**REQUIRED ACTION:**
Using the listing below, give the number of lines in which the string "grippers" appears, and nothing else.

**RAW DATA:**
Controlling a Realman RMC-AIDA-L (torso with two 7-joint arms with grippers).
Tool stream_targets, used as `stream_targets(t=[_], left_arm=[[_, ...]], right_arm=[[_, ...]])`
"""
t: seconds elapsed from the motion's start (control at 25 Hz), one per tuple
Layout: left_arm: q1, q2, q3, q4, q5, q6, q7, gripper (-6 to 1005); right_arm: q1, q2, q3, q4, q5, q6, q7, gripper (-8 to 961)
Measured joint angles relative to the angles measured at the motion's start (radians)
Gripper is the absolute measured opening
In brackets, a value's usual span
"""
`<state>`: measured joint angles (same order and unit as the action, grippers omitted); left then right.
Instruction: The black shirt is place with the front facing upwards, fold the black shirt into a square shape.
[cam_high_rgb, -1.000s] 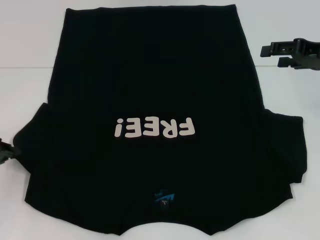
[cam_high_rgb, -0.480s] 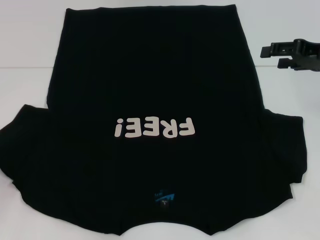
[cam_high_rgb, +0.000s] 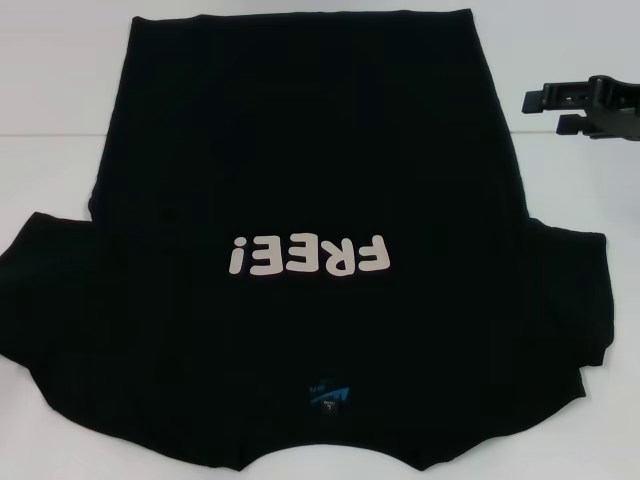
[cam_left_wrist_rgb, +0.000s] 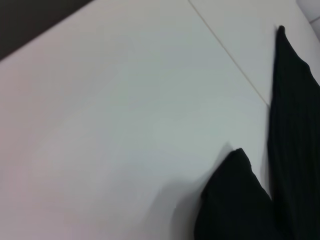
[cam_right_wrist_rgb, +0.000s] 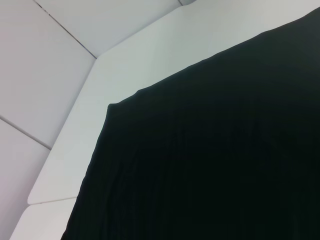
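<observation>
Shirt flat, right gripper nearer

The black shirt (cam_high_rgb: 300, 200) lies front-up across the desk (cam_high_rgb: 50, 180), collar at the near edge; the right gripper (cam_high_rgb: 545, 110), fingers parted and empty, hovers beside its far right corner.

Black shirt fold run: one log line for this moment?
black shirt: flat, front up, unfolded | white table | right gripper: open, beside shirt's right edge, apart | left gripper: out of view

Black shirt (cam_high_rgb: 300, 150): matt knit cloth, soft, faint vertical ribbing, small wrinkles at the sleeves. "FREE!" lettering (cam_high_rgb: 306, 256): smooth flat white print. Table (cam_high_rgb: 50, 100): smooth white surface, slight sheen, thin seam lines. Right end effector (cam_high_rgb: 545, 110): black hard plastic, semi-matt.
</observation>
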<state>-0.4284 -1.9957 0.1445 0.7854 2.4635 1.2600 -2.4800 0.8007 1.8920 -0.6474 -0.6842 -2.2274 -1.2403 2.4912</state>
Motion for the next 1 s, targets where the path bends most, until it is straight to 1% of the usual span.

**WRITTEN RESPONSE:**
2